The increase in blood flow results partly from neuron-arteriole signaling via a glutamate – NMDA receptor – NO – cGMP pathway. However astrocytes also regulate the blood flow through brain arterioles, as a result of astrocytic [Ca2+]i elevations which are evoked by neural activity. It has previously been observed that astrocyte [Ca2+]i elevations can lead to vasoconstriction or dilation. The mechanisms underlying these opposing effects are poorly understood, but they may reflect the release of different signalling molecules, such as 20-HETE and prostaglandins (PGE2) which lead to either vasodilation or constriction. My current project is studying the role of astrocytes in the brain vascular response to neural activity. By monitoring arteriole diameter while uncaging Ca2+ in astrocyte endfeet in hippocampal slices, I will investigate the role of astrocytes in the regulation of cerebral blood flow and compare their role with that of neuron–arteriole signalling.
Students
Julie Robillard, PhD. Candidate
PhD. in Progess, Neuroscience
BSc. Bio Sci., Microbiology & Immunology
The aging process translates into many changes in the brain. The functional properties of hippocampal activity are particularly susceptible to aging, and aged animals display significant calcium (Ca2+) dysregulation in the hippocampal pyramidal cells. This dysregulation in turn impairs synaptic plasticity that involves Ca2+-dependent processes, and it has been established that hippocampal long-term potentiation (LTP), a cellular model for learning and memory, is altered in aged animals. The goal of my research is to use naturally aging mice and a combination of electrophysiology and molecular biology techniques to determine more precisely how aging affects different forms of synaptic plasticity in the mouse hippocampus, and to investigate what mechanisms are responsible for these changes.
Ravi Rungta
MSc in Progress, Neuroscience
BSc.,Pshysiology
My area of research interest is synaptic and non-synaptic control of neuronal excitability. My projects include investigating a synaptic role for pannexin hemichannels, which our lab has shown opens during both stroke and epilepsy. I am also looking into mechanisms for the uptake and release of adenosine, which inhibits transmitter release via A1 receptors.
Jingfei Zhang
PhD.in Progress, Neuroscience
BSc.
Chronic activation of microglia is thought to be mediated in several pathological process. Microglias can be activated by harmful reagent such as lipopolysccharide (LPS) and beta amyloid. The release of cytokines from activated microglia are potential to generate synaptic disruption and neurodegeneration, leading to sickness behavior, memory deficits, and cognitive disfunctions.

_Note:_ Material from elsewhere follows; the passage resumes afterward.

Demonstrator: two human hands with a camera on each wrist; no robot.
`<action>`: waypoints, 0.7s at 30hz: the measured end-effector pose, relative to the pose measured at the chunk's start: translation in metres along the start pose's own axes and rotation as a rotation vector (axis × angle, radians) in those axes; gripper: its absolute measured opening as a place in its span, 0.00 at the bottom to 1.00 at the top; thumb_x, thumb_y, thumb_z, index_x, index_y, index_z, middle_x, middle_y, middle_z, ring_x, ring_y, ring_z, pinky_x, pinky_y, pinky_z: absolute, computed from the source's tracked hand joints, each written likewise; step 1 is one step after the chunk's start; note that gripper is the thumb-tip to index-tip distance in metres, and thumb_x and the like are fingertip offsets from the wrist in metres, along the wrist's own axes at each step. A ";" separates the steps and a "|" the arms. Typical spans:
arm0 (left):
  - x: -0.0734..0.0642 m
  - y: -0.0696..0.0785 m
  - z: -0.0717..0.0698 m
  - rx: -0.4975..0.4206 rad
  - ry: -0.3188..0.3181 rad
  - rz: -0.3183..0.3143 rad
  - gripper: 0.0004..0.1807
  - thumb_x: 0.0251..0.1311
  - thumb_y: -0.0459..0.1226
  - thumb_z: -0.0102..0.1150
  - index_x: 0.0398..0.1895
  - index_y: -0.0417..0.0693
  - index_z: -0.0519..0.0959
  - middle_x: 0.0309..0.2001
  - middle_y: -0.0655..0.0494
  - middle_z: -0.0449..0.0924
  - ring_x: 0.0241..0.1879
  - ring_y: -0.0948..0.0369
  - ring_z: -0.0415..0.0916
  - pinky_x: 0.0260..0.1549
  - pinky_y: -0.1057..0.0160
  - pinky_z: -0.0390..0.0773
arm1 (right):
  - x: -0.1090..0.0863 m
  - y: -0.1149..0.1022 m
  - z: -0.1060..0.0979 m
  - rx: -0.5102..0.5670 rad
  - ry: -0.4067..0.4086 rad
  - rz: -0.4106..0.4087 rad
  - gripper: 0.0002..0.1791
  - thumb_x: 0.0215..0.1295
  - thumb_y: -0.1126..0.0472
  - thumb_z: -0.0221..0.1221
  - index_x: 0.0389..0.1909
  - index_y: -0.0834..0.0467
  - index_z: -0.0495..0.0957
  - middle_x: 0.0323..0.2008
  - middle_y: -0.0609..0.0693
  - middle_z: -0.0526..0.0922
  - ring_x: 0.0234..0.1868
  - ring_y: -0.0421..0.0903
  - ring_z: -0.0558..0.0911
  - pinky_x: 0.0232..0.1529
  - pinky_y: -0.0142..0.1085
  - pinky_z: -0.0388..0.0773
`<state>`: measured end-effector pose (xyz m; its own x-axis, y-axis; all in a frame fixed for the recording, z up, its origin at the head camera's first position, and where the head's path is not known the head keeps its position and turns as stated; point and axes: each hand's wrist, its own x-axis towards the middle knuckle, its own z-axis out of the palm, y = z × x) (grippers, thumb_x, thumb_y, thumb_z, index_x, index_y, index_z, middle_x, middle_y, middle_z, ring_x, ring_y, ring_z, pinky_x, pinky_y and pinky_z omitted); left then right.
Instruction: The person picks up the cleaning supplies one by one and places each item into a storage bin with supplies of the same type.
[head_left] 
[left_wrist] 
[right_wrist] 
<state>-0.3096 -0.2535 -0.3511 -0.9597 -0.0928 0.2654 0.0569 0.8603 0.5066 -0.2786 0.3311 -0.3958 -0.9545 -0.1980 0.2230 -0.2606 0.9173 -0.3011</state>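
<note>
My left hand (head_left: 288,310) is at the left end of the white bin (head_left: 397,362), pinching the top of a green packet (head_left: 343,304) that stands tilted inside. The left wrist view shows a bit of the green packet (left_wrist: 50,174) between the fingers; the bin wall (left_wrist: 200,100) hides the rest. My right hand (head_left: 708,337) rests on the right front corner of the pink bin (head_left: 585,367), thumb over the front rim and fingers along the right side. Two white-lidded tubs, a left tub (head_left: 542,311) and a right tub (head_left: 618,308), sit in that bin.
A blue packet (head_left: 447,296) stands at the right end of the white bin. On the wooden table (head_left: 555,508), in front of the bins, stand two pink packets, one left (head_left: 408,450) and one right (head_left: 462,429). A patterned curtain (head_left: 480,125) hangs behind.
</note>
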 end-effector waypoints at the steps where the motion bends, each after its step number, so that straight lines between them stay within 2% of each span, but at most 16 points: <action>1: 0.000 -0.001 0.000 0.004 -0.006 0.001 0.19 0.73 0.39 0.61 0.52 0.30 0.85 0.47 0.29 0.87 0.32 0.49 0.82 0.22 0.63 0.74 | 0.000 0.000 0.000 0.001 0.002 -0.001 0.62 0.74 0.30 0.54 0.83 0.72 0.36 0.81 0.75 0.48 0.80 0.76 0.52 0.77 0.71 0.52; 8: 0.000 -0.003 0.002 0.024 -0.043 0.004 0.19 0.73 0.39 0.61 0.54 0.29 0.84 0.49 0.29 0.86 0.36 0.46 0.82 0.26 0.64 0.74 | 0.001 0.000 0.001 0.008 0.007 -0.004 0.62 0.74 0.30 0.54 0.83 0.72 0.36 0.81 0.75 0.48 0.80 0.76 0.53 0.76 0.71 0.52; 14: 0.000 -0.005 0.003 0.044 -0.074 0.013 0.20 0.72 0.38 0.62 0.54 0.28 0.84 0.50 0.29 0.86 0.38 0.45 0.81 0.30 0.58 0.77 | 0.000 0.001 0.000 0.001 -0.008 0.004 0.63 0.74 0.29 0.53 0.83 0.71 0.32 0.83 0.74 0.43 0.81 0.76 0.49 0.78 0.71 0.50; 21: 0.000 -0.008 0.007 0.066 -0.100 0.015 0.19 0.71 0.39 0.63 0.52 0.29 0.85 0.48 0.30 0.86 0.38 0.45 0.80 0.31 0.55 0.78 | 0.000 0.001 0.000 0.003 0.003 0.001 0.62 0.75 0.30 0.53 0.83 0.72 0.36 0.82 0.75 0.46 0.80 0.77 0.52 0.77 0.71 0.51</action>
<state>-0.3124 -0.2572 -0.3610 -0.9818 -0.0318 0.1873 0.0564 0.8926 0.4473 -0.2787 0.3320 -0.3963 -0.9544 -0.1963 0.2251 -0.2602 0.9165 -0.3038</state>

Currently, I am in the process of doing field recording on hippocampal slices to study the mechanism of LPS induced cognitive deficits. Whole cell recording and behavior experiments will be involved in my study in the near future. My interests are also in the microglia based link among different physical stress such as hypoxia and inflamation.
Ning Zhou
PhD. in Progress, Neuroscience
BSc. Peking University
My research is focused on the cellular mechanism of spreading depression and ischemic depolarization in cerebral cortex. Spreading depression is thought to be the neural cause of migraine headaches. It is a wave that spreads throughout the gray matter at the front of which brain cells undergo profound depolarization. Understanding the mechanism of spreading depression will also help to reveal the cellular processes of ischemic cell death. My research involves the use of combined techniques, including two-photon laser scanning microscopy and electrophysiology, to discover cellular processes of different types of brain cells during spreading depression, and how this contributes to cell death during stroke.